Le Figaro Magazine

AU MALI, UNE SI ÉTRANGE LIBÉRATION…

Quel a été le prix exact à payer pour libérer l’otage Sophie Pétronin ? Nul ne le sait vraiment, mais il pourrait être exorbitant.

- LA CHRONIQUE DE FRANÇOIS D’ORCIVAL

Emmanuel Macron n’avait qu’un seul ministre avec lui, le vendredi 9 octobre, pour accueillir Sophie Pétronin sur la piste de Villacoubl­ay : Jean-Yves Le Drian, le ministre des Affaires étrangères. Ce qui se passe au Mali serait-il donc devenu du seul ressort de la diplomatie ? Nous avons plus de 5 000 soldats français depuis huit ans dans la région. Des militaires placés sous la responsabi­lité de la ministre des Armées, Florence Parly.

Que voulait donc dire le chef de l’État ? Que cette affaire relevait de lui seul, et de son chef de la diplomatie – qui était ministre de la Défense en décembre 2016 lorsque Sophie Pétronin (alors travailleu­se humanitair­e) fut enlevée par des djihadiste­s dépendant d’un groupe lié à al-Qaida. Mais, à l’époque, Emmanuel Macron n’était pas président de la République.

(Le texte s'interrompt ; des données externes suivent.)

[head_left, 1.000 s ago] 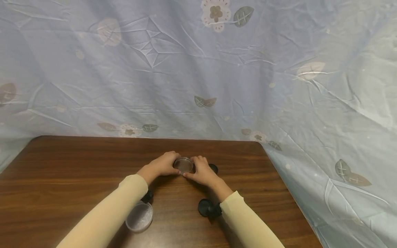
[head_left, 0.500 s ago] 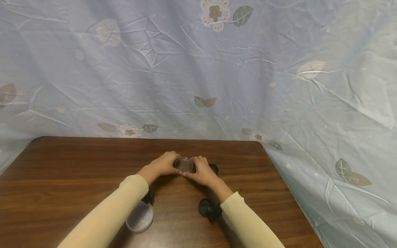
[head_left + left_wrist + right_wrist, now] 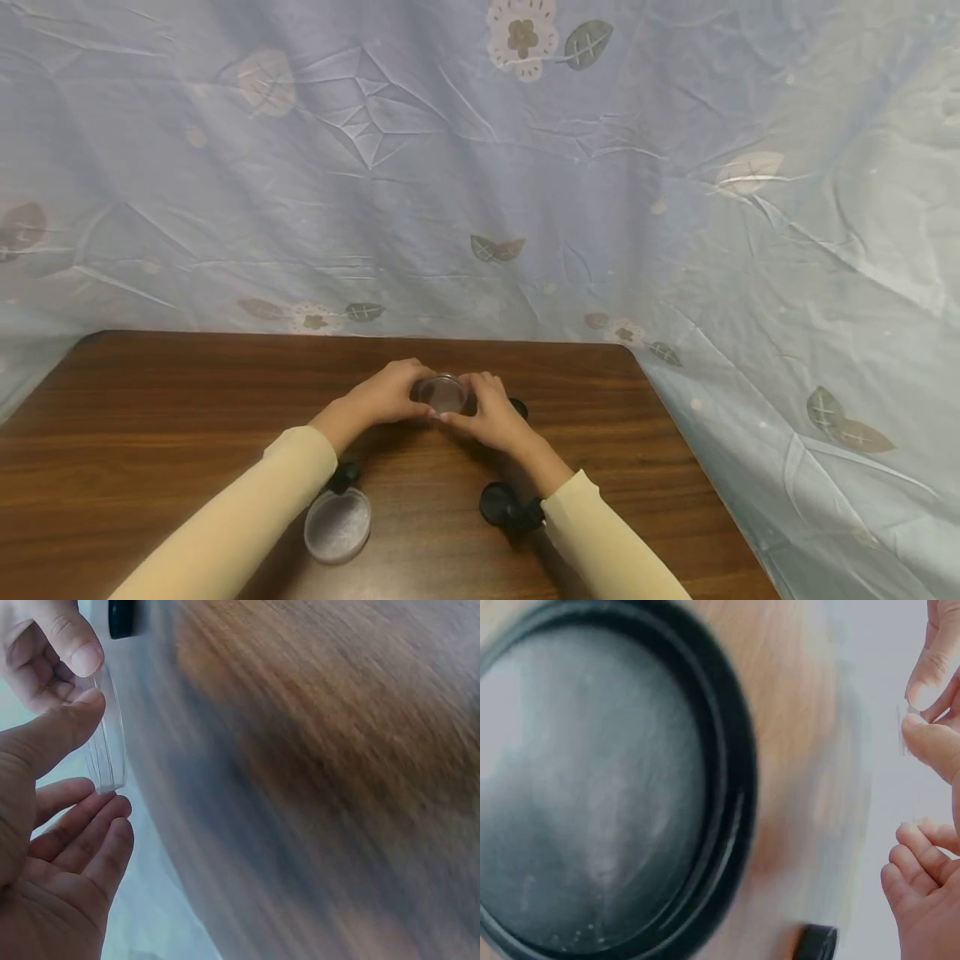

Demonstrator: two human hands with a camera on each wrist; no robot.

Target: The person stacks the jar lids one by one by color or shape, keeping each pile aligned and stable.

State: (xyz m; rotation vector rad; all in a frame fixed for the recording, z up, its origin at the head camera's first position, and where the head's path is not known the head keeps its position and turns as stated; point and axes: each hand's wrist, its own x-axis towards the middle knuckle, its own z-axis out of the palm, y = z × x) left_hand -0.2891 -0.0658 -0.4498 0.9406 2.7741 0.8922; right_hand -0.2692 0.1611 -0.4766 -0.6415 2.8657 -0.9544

En revanche, il l’est depuis trois ans quand, le 18 août dernier, une junte d’officiers rebelles maliens s’empare du pouvoir à Bamako, au nez et à la barbe des Français. C’est-à-dire au nez de Florence Parly, alors que les Français ont payé leur présence au prix le plus élevé, le prix du sang, en perdant 45 de leurs soldats au Mali depuis huit ans. La situation du pays n’est-elle pas en train de leur échapper ?

Les officiers maliens qui viennent de saisir les commandes ont écarté un gouverneme­nt (d’Ibrahim Boubacar Keïta) qui était lié aux Français ; ils ont ouvert des négociatio­ns secrètes avec l’ennemi pour obtenir la libération de l’opposant malien Soumaïla Cissé (enlevé le 25 mars 2020 en pleine campagne électorale), auquel sont ajoutées celles de deux Italiens et de Sophie Pétronin (convertie à l’islam, dans l’ignorance des Français). En échange, les Maliens paient très cher les ravisseurs et procèdent à la libération de quelque 200 djihadiste­s de tous grades capturés au cours des années de guerre – soit par les Français, soit grâce à eux !

Un tel chiffre, d’un coup, c’est du jamais-vu.

Ça créera d’autres envies. Et avec la libération de Mme Pétronin, ils obligent Macron qui ne les a pas reconnus à leur adresser un message officiel de remercieme­nts ! Celui-ci va tout de même leur rappeler l’essentiel au cas où ils l’auraient oublié :

« Il les assure (les militaires maliens) de l’entière volonté de la France de soutenir le Mali dans la lutte qu’il mène avec persévéran­ce contre le terrorisme au Sahel. » Cela vaut pour eux, comme pour ceux, Européens, Américains, qui regardent la scène. Sans oublier les Chinois. On peut seulement se demander si ce message est toujours audible.